Materie und Energie, die beiden Formen der Substanz, genügen
zur Vollendung des wissenschaftlichen Weltbildes nicht. MAYER nahm daher (mit
HIRN) den Geist" als drittes Element hinzu und seine aufrichtige Erklärung
hierüber, auf der Innsbrucker Naturforscherversammlung, fand den Spott gläubiger
Materialisten - Glaube wider Glauben. Freilich kann das Bewusstsein, für
welches erst ein Bild der Welt vorhanden ist, nicht selber wieder als Element in
diesem Bilde erscheinen, es ist sofern kein empirischer Gegenstand, sondern die
Voraussetzung aller Erfahrung und naturwissenschaftlichen Betrachtung. Die
bewusste Activität aber ändert beständig die Zusammenordnung der
Dinge und der Wille" regelt, einem Kontakteinfluss analog, die Zeit
des Geschehens; er vermag das Eintreten einer Handlung zu beschleunigen, zu verzögern,
zu hemmen, ohne etwas an der Quantität des Gegebenen zu ändern. Das
Energieprincip normirt nur die quantitative Identität des früheren und
des nachfolgenden Zustandes eines Dings oder eines Vorganges, es sagt nichts über
die bestimmten Bedingungen des Eintretens des neuen Zustandes und die allgemeine
Richtung des Verlaufs der Gesamtheit der aufeinanderfolgenden Zustände aus.
Wir bedürfen daher einer tatsächlichen Voraussetzung, die nicht unter
den Energiesatz fällt, der Annahme einer bestimmten Collocation der
Ursachen" oder Zusammenordnung der gegebenen Grössen und Elemente.

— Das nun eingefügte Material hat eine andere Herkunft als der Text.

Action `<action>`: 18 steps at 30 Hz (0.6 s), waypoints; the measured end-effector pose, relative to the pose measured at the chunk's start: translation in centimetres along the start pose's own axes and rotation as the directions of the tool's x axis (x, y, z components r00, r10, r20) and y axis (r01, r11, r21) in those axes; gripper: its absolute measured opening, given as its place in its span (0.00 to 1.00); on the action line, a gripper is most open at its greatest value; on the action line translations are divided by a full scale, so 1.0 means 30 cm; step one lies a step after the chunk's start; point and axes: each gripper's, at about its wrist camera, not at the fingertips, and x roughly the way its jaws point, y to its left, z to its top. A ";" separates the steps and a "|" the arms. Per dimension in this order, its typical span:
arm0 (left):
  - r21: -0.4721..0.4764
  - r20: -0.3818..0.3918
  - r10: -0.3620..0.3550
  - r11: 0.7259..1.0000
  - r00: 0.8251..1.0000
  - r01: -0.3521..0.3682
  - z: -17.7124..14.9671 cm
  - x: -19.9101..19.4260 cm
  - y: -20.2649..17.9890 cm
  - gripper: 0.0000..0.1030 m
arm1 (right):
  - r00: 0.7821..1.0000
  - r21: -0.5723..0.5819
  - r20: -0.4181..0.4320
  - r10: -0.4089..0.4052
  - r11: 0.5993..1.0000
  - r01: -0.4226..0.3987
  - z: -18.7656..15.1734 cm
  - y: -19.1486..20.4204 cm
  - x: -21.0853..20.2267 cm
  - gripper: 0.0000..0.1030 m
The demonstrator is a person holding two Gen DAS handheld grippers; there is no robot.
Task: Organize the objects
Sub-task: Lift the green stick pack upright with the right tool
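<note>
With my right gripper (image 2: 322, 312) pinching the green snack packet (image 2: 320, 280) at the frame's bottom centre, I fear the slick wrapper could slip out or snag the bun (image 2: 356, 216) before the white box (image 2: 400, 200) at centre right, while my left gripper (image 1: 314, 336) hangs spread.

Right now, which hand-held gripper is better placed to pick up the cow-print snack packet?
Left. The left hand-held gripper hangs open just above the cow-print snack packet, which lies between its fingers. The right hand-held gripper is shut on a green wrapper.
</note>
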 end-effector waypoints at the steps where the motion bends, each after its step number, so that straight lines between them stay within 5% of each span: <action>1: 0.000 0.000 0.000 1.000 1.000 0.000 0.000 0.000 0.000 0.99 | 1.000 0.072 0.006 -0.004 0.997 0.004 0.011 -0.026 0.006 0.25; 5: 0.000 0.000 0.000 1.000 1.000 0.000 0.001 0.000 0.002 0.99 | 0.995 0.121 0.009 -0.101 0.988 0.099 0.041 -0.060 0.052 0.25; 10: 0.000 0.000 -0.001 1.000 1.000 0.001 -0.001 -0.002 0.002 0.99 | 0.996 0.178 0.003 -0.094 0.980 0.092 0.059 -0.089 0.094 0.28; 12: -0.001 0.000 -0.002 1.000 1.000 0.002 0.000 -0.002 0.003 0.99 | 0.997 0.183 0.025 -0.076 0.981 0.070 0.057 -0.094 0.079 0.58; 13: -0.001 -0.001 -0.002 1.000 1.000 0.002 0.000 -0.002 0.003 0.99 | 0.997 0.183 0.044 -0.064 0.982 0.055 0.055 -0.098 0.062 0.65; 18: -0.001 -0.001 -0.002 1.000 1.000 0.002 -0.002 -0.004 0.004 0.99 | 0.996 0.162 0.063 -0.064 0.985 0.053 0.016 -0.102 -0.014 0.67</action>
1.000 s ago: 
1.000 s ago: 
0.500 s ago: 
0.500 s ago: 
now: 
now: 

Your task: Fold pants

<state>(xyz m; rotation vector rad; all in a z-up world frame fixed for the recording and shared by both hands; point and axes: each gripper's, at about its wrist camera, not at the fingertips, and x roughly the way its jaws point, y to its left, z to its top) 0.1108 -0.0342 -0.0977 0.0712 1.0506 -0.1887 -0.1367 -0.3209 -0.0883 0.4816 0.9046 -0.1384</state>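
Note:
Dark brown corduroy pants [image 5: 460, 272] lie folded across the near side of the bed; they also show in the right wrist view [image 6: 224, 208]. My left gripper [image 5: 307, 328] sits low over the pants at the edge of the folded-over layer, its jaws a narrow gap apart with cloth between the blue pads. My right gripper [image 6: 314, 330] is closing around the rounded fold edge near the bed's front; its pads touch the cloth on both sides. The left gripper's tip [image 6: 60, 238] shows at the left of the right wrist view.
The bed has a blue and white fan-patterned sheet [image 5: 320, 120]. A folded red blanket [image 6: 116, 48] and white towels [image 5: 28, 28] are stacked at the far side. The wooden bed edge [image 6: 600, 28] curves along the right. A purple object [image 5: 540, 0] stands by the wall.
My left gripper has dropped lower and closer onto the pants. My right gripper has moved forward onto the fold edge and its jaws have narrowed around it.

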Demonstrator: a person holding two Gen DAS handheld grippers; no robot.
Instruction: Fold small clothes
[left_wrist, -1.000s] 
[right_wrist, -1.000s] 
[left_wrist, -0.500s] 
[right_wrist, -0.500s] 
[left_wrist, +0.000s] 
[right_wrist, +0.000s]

Indem Auslösungen und Kontakteinflüsse erfahrungsgemäss eine
Aenderung der Collocation" herbeiführen, sind sie zugleich
selbst, in der Art ihres Eintretens und Zusammentreffens, als die bestimmte
Folge der unmittelbar vorangegangenen Collocation zu betrachten, und wie weit
wir mit dieser Betrachtung in die Vergangenheit zurückgreifen mögen,
immer wieder treffen wir auf die Voraussetzung einer bestimmten und sofern
gesetzlichen Collocation. In der Abfolge der Collocationen liegt für
[183/184] uns das Gesetz des Geschehens oder der Entwicklung verborgen.
Vielleicht, dass die exakte Erforschung der Kontakteinflüsse
und Auslösungen einen Weg eröffnet, auch das rein Tatsächliche,
das Historische" in der Zusammenordnung und dem Verlauf der Dinge
einem Gesetzesbegriffe unterzuordnen, das formale, oder wie wir im Bereich der
Willensvorgänge sagen: das teleologische Moment des Causalzusammenhanges
mit dem substantiellen" , d. i. dem Satze der Erhaltung der
Energie, zu verbinden und so über diesen letzteren hinauszugehen.